Since the judgment herein, the respondent city council has called a bond election as requested through the initiative proceedings referred to in the first count of the petition, and appellants admit that their appeal is moot as to this count. At the time of oral argument herein, it was stipulated that the bond election was lost. The initiative ordinance referred to in the second count of the petition was companion to the beach acquisition bond ordinance; provided a method of payment of the bond issue proposed by the latter ordinance; and was operationally dependent upon approval of that bond issue by the voters. As the beach acquisition bond issue was not approved by the voters, the second ordinance, if adopted, would have become functus officio by its own terms. Consequently, the controversy respecting its nonadoption has ceased to exist. If appellants’ petition for a writ of mandate had been limited to the first and second counts thereof, the pending appeal would be dismissed as moot. (Consolidated etc. Corp. v. United A. etc. Workers, 27 Cal.2d 859, 862 [167 P.2d 725] ; Lenahan v. City of Los Angeles, 14 Cal.2d 128, 132 [92 P.2d 1014] ; Bollotin v. Workman Service Co., 128 Cal.App.2d 339, 342 [275 P.2d 599].) Consequently, the issues raised by these two counts of the petition need not be considered in determining the propriety of the judgment of dismissal entered by the lower court.

In sustaining respondents’ demurrer to the third and fourth counts in the petition, the trial court determined that the initiative proceedings therein set forth “constituted attempts contrary to the laws in this state to use initiative procedure to amend, modify and alter the provisions of an existing zoning ordinance. ’'

Basic to a consideration of the questions presented on this appeal “is the established law of this state that an ordinance proposed by the electors of a county or of a city in this state under the initiative law must constitute such legislation as the legislative body of such county or city has the power to enact under the law granting, defining and limiting the powers of such body.” (Hurst v. City of Burlingame, 207 Cal. 134, 140 [277 P. 308]; Blotter v. Farrell, 42 *415 Cal.2d 804, 810 [270 P.2d 481].) It is settled that, as a general rule, a city ordinance enacting or amending zoning legislation is not a proper subject for adoption through the initiative law in the manner proposed by the initiative petitions under consideration in this case. (Hurst v. City of Burlingame, supra, 207 Cal. 134, 140; Johnston v. City of Claremont, 49 Cal.2d 826, 836 [323 P.2d 71].) The reason for this rule is that the statute which confers upon the legislative body of the city the power to enact zoning laws prescribes the method by which they are to be adopted or amended: that the method of enactment is the measure of the power to enact: and that the initiative process as used in this case does not conform to this method. (Galvin v. Board of Supervisors, 195 Cal. 686, 696 [235 P. 450] ; Hurst v. City of Burlingame, supra, 207 Cal. 134, 140; Simpson v. Hite, 36 Cal.2d 125, 134 [222 P.2d 225]; Johnston v. City of Claremont, supra, 49 Cal.2d 826, 836.)

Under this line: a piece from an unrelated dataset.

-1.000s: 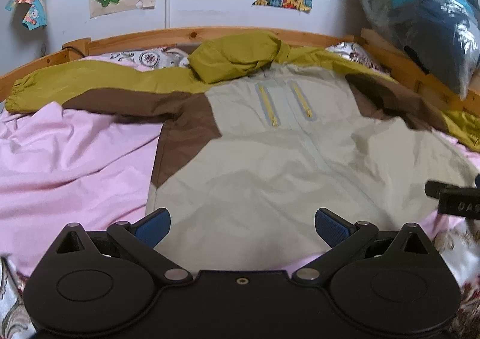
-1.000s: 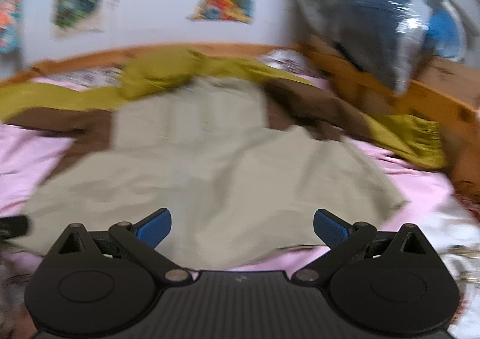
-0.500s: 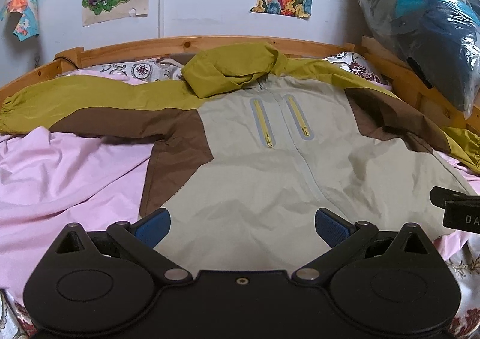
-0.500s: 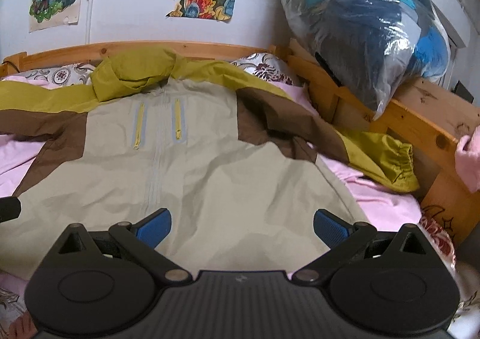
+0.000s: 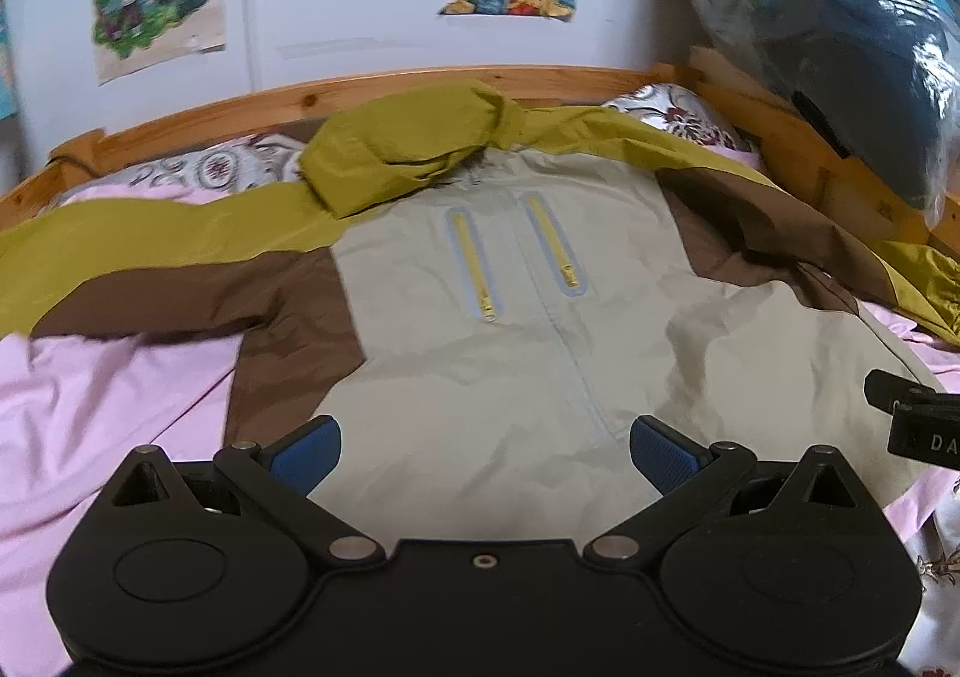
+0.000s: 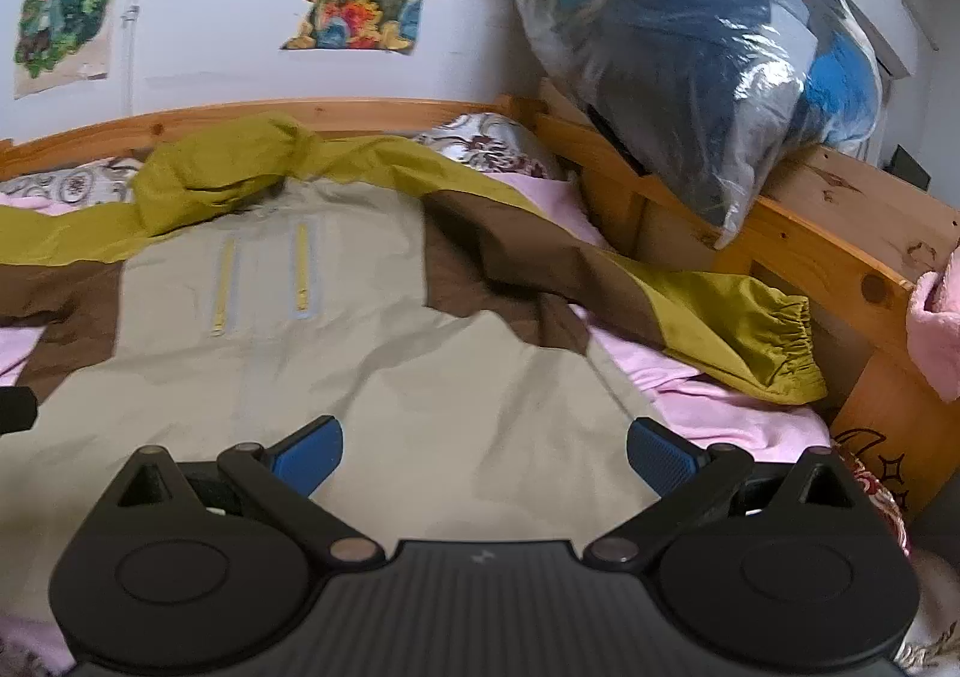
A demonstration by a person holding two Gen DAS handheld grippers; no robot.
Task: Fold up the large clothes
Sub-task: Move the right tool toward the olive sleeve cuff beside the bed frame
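Ahead of both tongs, a beige, brown and olive jacket [image 5: 510,329] lies spread front-up on the pink-sheeted bed [image 5: 102,395]. Left tongs [image 5: 483,452] and right tongs [image 6: 483,449] hang over its hem, blue pads wide apart, gripping nothing.

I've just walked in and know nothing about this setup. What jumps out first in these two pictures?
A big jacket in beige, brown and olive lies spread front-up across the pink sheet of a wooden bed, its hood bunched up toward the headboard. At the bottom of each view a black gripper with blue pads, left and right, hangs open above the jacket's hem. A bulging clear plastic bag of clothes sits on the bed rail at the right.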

Faced by this inevitability, the appellants contend that the initiative ordinances proposed by them are not zoning regulations of the type subject to the restrictive method of adoption imposed by the statute conferring authority on the city to enact zoning legislation and, for this reason, may be adopted through the initiative process.

Section 65800 of the Government Code, which defines the authority granted, authorizes a city to regulate the use, “location, height, bulk, number of stories, and size of buildings”; to establish and maintain setback lines; and to create civic districts around civic centers, public parks and public buildings for the purpose of enabling a planning commission to review all plans for buildings within the district in order to assure an orderly development in the vicinity.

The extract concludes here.